The most effective organizations rarely begin with a practical framework; a lightweight policy implemented today often provides greater protection than a sophisticated framework delayed indefinitely.  The goal is progress.  AI readiness exists at the intersection of governance, capability, culture, and operations.  A truly AI-ready organization can answer five questions confidently:

  1. Do We Know How AI Is Being Used?
  2. Have We Defined Acceptable Use?
  3. Have We Assigned Ownership?
  4. Do Staff Have the Necessary Competencies?
  5. Can We Adapt?

Can CME/CE Organizations Build AI Readiness in Phases?

Governance often feels overwhelming.  The solution is not comprehensive transformation overnight, but staged implementation.

Phase One: Establish the Foundation (0–90 Days)

The first ninety days should focus on visibility and basic guardrails.

Key priorities include:

  • Identifying current AI use cases
  • Defining approved tools
  • Requiring human review
  • Establishing interim privacy expectations
  • Assigning initial governance ownership

Organizations should also conduct a governance gap analysis to understand where the greatest risks exist.  At this stage, simplicity is an advantage – a two-page policy that is understood and used is more valuable than a twenty-page policy sitting unread.

Phase Two: Build Organizational Capacity (3–6 Months)

Once foundational guardrails are established, organizations should focus on people.

This phase includes:

  • AI literacy training
  • Faculty guidance
  • Vendor evaluation processes
  • Disclosure procedures
  • Competency mapping

Competency mapping is particularly important, as different roles require different capabilities. A structured competency framework helps organizations allocate training resources more strategically.

Phase Three: Integrate and Scale (6–12 Months)

The final phase focuses on embedding governance into operations.

This includes:

  • Workflow integration
  • Formal review processes
  • Quality assurance checkpoints
  • Risk monitoring
  • Policy refinement

At this stage, AI governance transitions from a project to an operational function, and the organization moves from experimentation to sustainable adoption.

What Do CME/CE Professionals Need to be AI Ready?

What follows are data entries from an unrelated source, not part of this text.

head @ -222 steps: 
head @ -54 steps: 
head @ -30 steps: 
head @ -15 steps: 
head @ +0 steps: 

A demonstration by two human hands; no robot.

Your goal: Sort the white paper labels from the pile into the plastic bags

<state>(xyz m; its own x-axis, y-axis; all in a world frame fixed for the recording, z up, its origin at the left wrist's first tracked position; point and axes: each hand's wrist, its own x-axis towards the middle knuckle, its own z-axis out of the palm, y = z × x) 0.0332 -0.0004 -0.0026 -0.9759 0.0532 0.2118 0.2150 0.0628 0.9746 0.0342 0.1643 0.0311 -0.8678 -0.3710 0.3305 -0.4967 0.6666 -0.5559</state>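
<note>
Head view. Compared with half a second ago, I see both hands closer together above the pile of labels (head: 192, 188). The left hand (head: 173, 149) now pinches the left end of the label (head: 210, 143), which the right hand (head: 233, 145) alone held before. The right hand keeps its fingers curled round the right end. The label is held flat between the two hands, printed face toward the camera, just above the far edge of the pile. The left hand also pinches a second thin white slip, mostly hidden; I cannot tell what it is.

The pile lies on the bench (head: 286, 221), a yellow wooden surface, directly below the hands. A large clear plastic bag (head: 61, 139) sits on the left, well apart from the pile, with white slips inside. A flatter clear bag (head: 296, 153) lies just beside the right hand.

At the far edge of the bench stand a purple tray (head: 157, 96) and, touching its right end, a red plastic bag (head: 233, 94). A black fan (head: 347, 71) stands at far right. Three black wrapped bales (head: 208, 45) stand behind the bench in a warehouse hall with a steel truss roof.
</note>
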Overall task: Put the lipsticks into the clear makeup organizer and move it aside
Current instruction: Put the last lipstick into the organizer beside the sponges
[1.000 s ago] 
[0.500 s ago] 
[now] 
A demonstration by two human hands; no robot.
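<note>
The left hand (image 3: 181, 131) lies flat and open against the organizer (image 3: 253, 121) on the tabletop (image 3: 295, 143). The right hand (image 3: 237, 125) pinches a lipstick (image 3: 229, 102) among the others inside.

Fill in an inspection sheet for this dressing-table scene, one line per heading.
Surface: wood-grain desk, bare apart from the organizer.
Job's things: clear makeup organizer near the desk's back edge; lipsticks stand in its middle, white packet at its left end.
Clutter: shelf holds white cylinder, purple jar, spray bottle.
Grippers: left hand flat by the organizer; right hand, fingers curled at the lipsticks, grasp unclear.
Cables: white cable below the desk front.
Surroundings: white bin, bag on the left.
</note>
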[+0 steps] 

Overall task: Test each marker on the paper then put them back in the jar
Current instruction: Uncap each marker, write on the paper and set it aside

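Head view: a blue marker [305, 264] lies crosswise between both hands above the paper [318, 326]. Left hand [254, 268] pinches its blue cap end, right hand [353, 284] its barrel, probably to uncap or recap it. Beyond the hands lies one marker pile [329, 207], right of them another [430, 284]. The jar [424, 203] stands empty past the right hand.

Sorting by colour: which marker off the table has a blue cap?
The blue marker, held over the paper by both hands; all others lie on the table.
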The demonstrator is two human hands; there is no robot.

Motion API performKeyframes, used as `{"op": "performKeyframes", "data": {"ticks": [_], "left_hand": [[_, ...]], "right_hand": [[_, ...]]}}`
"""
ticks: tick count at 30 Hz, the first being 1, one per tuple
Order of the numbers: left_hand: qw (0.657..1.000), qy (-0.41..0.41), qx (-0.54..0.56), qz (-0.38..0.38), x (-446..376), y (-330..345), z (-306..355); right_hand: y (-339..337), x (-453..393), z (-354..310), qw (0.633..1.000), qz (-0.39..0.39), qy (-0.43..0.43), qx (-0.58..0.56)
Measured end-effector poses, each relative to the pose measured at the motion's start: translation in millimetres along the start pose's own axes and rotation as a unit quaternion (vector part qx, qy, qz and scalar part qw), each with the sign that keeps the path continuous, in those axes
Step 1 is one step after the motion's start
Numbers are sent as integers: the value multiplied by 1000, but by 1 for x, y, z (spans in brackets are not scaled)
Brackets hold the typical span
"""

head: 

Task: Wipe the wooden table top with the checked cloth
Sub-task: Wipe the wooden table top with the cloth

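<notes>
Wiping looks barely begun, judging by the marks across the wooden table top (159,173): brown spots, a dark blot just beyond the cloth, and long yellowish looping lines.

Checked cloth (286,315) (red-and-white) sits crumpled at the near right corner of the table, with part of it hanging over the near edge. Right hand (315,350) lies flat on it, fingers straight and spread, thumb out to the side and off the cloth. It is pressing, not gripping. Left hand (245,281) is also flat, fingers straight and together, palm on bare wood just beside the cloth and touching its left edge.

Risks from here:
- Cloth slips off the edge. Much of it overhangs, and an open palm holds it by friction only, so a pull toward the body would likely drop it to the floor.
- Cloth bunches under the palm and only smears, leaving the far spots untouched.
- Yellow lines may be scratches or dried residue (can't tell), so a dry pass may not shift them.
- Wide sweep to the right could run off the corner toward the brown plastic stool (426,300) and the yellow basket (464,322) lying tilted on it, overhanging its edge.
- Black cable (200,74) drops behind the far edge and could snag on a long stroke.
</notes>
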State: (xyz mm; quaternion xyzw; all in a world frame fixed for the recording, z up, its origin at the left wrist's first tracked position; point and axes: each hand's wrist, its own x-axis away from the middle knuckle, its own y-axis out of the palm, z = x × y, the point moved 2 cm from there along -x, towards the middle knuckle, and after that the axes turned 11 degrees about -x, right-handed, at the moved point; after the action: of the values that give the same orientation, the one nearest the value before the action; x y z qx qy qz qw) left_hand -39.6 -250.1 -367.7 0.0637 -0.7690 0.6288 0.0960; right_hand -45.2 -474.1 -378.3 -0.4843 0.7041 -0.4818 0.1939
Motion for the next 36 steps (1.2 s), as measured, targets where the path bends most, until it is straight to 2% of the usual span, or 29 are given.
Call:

An imperative aspect of AI readiness is workforce development. Historically, CME/CE professionals have built expertise in educational strategy, outcomes and impact measurement, leadership, systems thinking, stakeholder collaboration, and accreditation compliance. As AI becomes integrated into CME/CE operations, organizations must expand these competency frameworks to include AI literacy, governance, risk management, and responsible-use practices, which may become a new competency domain.  

Why Is Transparency Becoming a Strategic Advantage in AI Governance?

Much of the AI conversation focuses on risk.  An equally important discussion centers on trust. Continuing education operates on credibility. Learners trust providers to deliver accurate, evidence-based, independent education.  Accrediting bodies rely on transparency and accountability.  Faculty trust that educational integrity will be protected.

AI governance should therefore be viewed not merely as a compliance exercise but as a trust-building strategy.

Transparency reinforces confidence, disclosure demonstrates accountability, and clear governance communicates professionalism.  Organizations that embrace transparency early may find themselves better positioned as expectations continue to evolve.

How Do Organizations Move from AI Assessment to AI Readiness?

Many CME/CE organizations have already completed the first step of the AI journey: recognizing that change is occurring.  The next step is implementation, which simply requires commitment, ownership and honest assessment.

Governance and organizational capacity are fundamental to AI readiness, as a policy without people is ineffective, and people without guidance are exposed.  Together, however, governance and capability create something far more valuable – an organization prepared to innovate responsibly.

As artificial intelligence continues reshaping CME/CE, is your organization prepared to govern it?  Because in continuing education, trust remains the foundation of everything we do, and it requires readiness.